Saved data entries
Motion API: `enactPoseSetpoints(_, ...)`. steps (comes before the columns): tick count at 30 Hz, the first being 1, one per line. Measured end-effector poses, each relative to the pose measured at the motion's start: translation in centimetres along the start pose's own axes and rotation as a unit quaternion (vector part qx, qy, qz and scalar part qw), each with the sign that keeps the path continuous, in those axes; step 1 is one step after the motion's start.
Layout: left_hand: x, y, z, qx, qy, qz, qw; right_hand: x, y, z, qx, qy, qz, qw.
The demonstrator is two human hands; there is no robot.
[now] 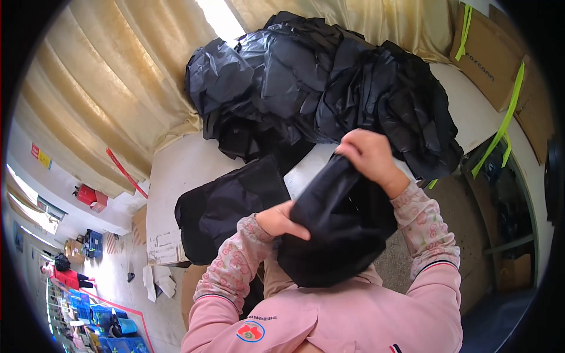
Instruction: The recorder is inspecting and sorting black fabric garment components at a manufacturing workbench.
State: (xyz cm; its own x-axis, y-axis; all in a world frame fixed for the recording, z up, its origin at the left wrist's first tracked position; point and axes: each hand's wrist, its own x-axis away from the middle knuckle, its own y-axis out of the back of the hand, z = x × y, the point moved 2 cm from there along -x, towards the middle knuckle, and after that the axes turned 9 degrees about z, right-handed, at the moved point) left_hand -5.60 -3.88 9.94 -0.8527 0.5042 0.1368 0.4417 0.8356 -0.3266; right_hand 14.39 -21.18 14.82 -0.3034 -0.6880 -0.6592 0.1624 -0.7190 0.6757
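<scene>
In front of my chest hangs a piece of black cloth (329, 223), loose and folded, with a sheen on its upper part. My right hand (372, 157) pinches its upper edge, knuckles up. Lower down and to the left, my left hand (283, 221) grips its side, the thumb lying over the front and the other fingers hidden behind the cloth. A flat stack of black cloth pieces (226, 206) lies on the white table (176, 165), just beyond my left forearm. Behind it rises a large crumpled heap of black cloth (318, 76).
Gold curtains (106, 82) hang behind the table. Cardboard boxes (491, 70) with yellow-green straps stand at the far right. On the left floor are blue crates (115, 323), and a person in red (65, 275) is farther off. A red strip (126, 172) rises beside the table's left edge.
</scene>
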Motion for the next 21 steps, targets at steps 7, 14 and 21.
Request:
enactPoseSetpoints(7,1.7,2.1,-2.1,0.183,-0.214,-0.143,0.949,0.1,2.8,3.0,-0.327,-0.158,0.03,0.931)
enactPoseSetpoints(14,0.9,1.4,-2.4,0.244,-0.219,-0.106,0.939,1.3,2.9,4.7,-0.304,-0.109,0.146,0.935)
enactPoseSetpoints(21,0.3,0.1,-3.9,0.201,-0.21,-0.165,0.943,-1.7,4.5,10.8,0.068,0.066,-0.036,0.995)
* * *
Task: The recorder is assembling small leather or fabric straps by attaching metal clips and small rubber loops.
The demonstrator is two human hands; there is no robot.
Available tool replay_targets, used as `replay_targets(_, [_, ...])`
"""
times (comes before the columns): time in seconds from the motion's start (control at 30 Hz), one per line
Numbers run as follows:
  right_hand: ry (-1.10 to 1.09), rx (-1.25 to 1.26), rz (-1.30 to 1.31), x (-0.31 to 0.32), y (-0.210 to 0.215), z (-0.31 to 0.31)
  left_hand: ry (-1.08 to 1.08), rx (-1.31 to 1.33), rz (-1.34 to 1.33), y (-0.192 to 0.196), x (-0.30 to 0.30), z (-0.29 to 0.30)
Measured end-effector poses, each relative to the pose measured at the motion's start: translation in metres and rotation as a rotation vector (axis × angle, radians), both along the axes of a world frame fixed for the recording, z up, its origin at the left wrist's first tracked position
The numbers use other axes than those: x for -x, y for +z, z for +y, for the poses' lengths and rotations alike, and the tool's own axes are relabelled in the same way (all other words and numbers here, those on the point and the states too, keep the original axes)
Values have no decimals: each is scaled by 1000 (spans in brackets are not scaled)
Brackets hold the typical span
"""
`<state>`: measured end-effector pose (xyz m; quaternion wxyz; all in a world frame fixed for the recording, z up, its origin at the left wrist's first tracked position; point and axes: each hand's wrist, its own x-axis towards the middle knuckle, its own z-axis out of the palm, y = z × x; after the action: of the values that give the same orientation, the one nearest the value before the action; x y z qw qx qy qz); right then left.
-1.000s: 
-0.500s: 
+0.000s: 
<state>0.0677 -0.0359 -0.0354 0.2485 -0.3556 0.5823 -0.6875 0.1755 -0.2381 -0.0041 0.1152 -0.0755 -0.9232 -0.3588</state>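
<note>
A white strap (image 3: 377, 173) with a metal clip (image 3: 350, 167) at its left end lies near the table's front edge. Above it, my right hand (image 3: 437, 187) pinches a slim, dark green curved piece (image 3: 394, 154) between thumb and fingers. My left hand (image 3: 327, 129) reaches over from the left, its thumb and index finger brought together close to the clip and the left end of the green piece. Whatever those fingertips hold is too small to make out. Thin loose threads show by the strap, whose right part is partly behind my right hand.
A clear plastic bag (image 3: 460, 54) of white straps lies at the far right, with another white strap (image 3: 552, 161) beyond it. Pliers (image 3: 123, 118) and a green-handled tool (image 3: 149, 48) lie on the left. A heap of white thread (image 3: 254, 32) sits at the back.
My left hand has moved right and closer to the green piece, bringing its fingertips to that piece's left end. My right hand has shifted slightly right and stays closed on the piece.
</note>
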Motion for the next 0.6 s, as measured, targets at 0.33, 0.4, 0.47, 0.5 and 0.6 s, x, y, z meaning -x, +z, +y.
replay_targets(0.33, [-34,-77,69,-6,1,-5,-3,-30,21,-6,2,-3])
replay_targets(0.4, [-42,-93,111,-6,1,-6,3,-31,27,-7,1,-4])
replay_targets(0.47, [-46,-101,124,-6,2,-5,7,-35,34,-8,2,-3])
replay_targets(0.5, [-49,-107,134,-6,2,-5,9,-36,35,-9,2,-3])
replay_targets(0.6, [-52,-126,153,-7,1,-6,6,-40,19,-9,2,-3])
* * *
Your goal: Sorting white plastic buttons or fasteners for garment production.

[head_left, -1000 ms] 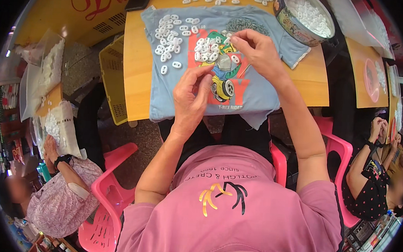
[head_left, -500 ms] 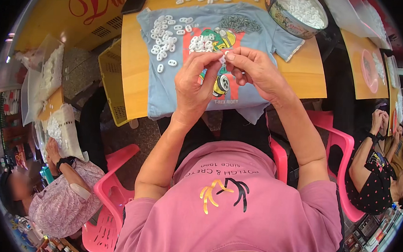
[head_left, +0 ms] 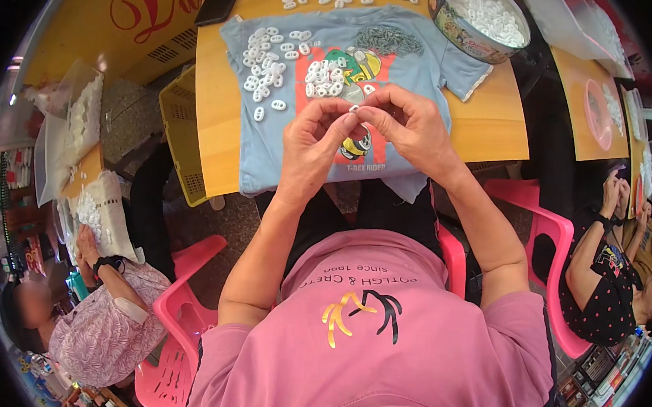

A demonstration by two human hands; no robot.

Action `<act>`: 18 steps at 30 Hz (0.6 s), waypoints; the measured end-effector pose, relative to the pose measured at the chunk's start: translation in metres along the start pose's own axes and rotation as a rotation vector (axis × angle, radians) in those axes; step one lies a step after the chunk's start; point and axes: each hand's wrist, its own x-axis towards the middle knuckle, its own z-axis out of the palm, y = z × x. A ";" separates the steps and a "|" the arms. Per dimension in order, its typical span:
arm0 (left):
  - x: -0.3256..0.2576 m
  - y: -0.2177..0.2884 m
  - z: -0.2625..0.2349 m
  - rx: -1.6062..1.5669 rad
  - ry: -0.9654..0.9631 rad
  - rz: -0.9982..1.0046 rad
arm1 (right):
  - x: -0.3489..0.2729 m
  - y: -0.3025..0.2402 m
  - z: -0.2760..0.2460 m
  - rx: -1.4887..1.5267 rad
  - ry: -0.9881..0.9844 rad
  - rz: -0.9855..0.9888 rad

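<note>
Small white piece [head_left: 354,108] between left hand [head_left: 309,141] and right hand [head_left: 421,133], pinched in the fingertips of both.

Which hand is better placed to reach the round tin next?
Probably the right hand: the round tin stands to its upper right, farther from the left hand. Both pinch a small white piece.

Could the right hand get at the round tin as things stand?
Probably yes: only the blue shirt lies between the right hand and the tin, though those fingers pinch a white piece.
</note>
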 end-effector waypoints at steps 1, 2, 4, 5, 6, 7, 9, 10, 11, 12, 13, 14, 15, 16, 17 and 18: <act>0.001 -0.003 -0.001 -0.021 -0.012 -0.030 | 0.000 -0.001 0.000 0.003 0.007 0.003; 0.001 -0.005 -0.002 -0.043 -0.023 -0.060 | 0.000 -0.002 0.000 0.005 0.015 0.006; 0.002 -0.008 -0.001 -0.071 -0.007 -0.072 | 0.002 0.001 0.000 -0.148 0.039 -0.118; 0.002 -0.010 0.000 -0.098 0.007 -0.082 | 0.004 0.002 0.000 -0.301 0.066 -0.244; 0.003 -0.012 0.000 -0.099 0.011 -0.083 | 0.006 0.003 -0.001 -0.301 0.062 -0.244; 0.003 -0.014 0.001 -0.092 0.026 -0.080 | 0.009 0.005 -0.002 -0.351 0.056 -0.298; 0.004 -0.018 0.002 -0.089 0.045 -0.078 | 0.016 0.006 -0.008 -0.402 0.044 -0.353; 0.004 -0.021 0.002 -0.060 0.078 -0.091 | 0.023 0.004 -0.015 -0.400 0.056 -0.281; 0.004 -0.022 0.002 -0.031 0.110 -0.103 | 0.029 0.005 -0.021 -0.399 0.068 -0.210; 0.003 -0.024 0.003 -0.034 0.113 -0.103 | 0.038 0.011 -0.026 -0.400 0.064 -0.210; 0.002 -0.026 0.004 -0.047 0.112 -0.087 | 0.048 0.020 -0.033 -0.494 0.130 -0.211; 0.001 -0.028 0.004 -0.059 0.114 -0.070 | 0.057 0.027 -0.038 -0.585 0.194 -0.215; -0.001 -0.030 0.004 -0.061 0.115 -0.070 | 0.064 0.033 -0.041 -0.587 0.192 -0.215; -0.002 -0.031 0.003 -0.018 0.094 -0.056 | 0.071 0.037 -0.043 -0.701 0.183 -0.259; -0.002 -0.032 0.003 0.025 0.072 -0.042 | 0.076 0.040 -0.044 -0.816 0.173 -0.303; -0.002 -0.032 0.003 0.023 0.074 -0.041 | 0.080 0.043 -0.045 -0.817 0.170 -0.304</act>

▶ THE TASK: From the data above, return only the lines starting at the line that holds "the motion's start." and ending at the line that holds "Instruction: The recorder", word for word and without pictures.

▶ ANSWER TO THIS TASK:
Motion API: `enactPoseSetpoints(_, ...)`. steps (comes before the columns): tick count at 30 Hz, the first being 1, one per line. Measured end-effector poses, each relative to the pose measured at the motion's start: translation in centimetres along the start pose's own axes and rotation as a unit quaternion (vector part qx, qy, qz and scalar part qw), each with the sign that keeps the path continuous, in those axes; step 1 is one step after the motion's start.
Layout: left_hand: x, y, z, qx, qy, qz, qw; right_hand: x, y, z, qx, qy, qz, qw.
The demonstrator is two human hands; there is no robot.
[now] 
Instruction: The recorder is inspecting and sorting black fabric garment components at a manufacturing workbench.

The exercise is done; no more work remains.